In den Interviews habe ich meine Fragen und Anmerkungen, soweit ich sie im Text belassen habe, mit einem grauen Balken gekennzeichnet. Außer­dem habe ich einige Überschriften eingefügt, um die Lesbarkeit zu erleichtern. Im Interview habe ich die Namen der Beteiligten oft mit einem Buchstaben abgekürzt. Diese können im Personenverzeichnis am Ende des Buchs nachgelesen werden.

Alle, mit denen ich gesprochen habe, mit Ausnahme der Bewohner:innen des Stadtklosters Zürich, sind Mitglieder des Benediktiner:innenordens, ich habe daher das Kürzel OSB generell weggelassen.

Die Gespräche fanden im Frühjahr bis Sommer 2023 statt. Soweit möglich, habe ich aktuelle Veränderungen nachträglich mit aufgenommen.

Ich danke allen, die sich bereiterklärt haben, mit mir zu sprechen, die ihre Hoffnungen, Fragen und Sorgen mit mir geteilt haben, die mir Unterkunft gegeben und mit denen ich einige Tage, manchmal auf engstem Raum, ihr Leben geteilt habe. Manches kam zur Sprache, für das hier kein Raum sein konnte. Ich hoffe, dass ich durch die Ermutigungen, die in diesem Buch stecken, ihnen allen etwas zurückgeben kann.

»Die Zukunft liegt bei den kleinen Gemeinschaften«

KATHARINENKLOSTER, ANGERMUND/DÜSSELDORF

Die Gemeinschaft in Angermund wurde im September 2022 von den Schwestern vom Heiligsten Sakrament in Köln-Raderberg gegründet. Das Katharinenkloster ist die jüngste der Gemeinschaften, die ich besucht habe. Im August 2022 berichtete Sr. Emmanuela Kohlhaas auf der Tagung der »Vereinigung der Benediktinischen Oberinnen im deutschsprachigen Raum (VBD)« davon, dass es nun in wenigen Wochen mit der geplanten Neugründung der Schwestern aus Köln-Raderberg losgehe. Im September 2022 begann sie mit vier weiteren Schwestern in dem von den Dominikanerinnen aufgegebenen Kloster der heiligen Katharina von Siena in Düsseldorf-Angermund ein Leben nach der Regel des heiligen Benedikt. Aufbrüche und Neuanfänge dieser Art sind selten geworden und haben eine große Attraktivität bis hinein in die Medien. Und auch ich wollte die Gemeinschaft möglichst bald kennenlernen.

So fuhr ich im April 2023 nach Düsseldorf. Am Bahnhof wurde ich von Sr. Tabita in einem kleinen roten Auto abgeholt und konnte unterwegs schon ihre große Lebendigkeit und die Freude, Teil der Gründungstruppe zu sein, unmittelbar spüren. Angekommen, beeindruckte (und verwirrte) mich das unerwartet große Backsteingebäude, angelegt im Fünfeck, das, wie ich später bei einer der Hausführungen sah, mehr Stockwerke hat, als vermutet, da es auf mehreren Ebenen gebaut wurde.

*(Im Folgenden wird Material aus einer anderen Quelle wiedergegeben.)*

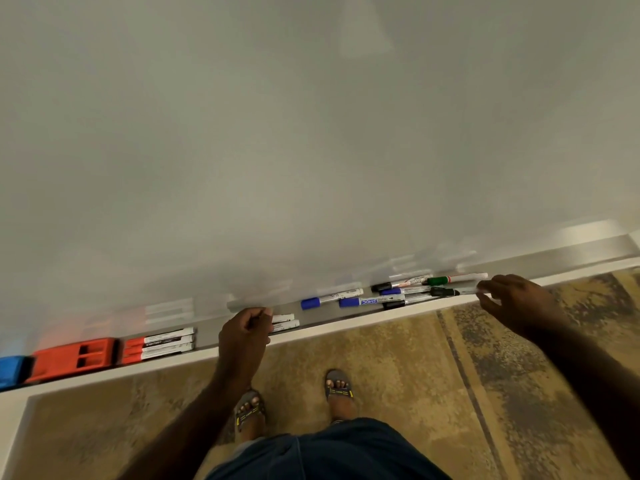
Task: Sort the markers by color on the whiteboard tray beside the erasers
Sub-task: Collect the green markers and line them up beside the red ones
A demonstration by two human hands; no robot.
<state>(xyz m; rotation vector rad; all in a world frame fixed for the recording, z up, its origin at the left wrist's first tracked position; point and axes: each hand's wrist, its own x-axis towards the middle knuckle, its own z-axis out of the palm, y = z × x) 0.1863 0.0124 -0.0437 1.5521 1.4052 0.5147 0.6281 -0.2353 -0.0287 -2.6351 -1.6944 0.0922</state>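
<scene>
You are looking down along a whiteboard (311, 133) at the long tray (346, 328) that is running under it, with your sandalled feet (337, 386) showing on the patterned floor (398, 368) below. Your left hand (244, 336) is curling over the front lip of the tray near its middle, fingers folded in around the ends of two markers (284, 323) whose white barrels are sticking out to the right of your knuckles; their cap colour is hidden by the hand. Your right hand (512, 299) is reaching in from the right, loosely spread, with its fingertips pinching the pale end of a marker at the edge of a mixed heap. That heap (412, 292) is holding blue, black, green and red-tipped markers lying across one another. Just left of it, two blue markers (332, 297) are lying nearly end to end. Further left, three red markers (159, 344) are sitting side by side, touching a red eraser (74, 358), and a blue eraser (12, 370) is sitting at the far left edge.
</scene>
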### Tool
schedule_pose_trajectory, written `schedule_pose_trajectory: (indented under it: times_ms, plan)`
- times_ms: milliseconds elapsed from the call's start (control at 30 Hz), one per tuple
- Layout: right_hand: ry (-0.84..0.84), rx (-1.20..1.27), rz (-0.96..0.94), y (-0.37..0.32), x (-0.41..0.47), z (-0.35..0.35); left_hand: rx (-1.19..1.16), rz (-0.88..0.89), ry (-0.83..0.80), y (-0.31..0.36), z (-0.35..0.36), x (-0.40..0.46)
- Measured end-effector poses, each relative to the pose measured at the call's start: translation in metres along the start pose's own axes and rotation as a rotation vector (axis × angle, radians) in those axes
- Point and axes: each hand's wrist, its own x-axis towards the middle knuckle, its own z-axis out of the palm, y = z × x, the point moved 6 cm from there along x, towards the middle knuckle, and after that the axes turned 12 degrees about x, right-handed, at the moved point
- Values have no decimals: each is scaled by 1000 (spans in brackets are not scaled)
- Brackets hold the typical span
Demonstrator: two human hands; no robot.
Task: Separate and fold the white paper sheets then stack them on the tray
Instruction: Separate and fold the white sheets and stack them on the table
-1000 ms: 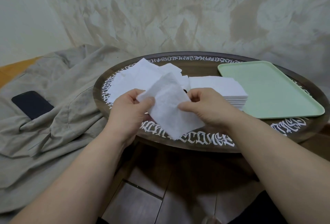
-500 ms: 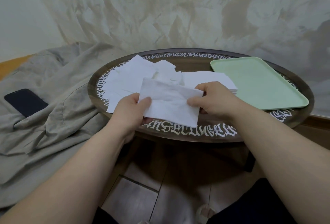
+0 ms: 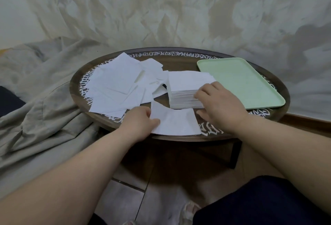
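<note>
Your left hand (image 3: 141,122) pinches the left edge of a single white sheet (image 3: 176,123) that lies on the near rim of the round table (image 3: 179,61), thumb on top and fingers curled under it. Your right hand (image 3: 220,106) rests against the near right corner of the neat stack of sheets (image 3: 188,88), fingertips bent onto its side as if feeling for the next sheet; whether it already has one pinched you cannot tell from here. The two hands are apart, with the single sheet between them. The stack sits at the middle of the table, just beside the green tray (image 3: 240,81), which holds no paper at all. To the left of the stack a loose spread of separated sheets (image 3: 116,85) overlaps across the tabletop, lying mostly flat. Judging by this, you are early in the job: some separating is done, the stack looks thick with sheets to peel off, and nothing has reached the tray. A rumpled grey cloth (image 3: 35,88) lies off the table's left side.
</note>
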Motion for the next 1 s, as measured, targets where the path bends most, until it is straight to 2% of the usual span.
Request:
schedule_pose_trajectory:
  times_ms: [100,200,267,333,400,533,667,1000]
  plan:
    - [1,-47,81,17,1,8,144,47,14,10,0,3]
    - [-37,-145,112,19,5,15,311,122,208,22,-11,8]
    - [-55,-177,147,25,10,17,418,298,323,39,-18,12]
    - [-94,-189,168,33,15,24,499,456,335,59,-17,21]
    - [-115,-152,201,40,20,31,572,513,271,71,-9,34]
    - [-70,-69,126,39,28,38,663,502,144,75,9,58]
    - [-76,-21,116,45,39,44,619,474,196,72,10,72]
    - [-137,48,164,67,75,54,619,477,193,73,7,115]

Gerade mal sieben Monate lebten die Schwestern zum Zeitpunkt meines Besuchs dort und dennoch war bereits eine klare Alltagsstruktur und eine gewisse Ruhe eingekehrt, was die wesentlichen Säulen des Lebens betrifft: Gebet und Arbeit sowie Gästebetrieb. Daher war nicht nur eine Frau zu Exerzitien im Haus, sondern auch ein Mitbruder aus Israel auf Zwischenstopp von einem Heimaturlaub. Geplant sind ca. vierzig Gästezimmer, einige konnte ich bereits bewundern. Auch ich bekam ein fertig eingerichtetes Zimmer mit Blick ins Grüne. An vielen Stellen haben die Schwestern eigenhändig den Boden herausgerissen, Wände gestrichen und Reparaturen vorgenommen und werden so ganz nebenbei schrittweise zu kundigen Handwerkerinnen.

Die Gemeinschaft in Angermund ist keine Cella, sondern ein Monasterium – ein Kloster, das zwar momentan klein, aber auf Wachstum angelegt ist. Allerdings sagt Sr. Emmanuela, dass sie eine Begrenzung auf eine bestimmte Größe für sinnvoll hält. Derzeit sind sie zu sechst.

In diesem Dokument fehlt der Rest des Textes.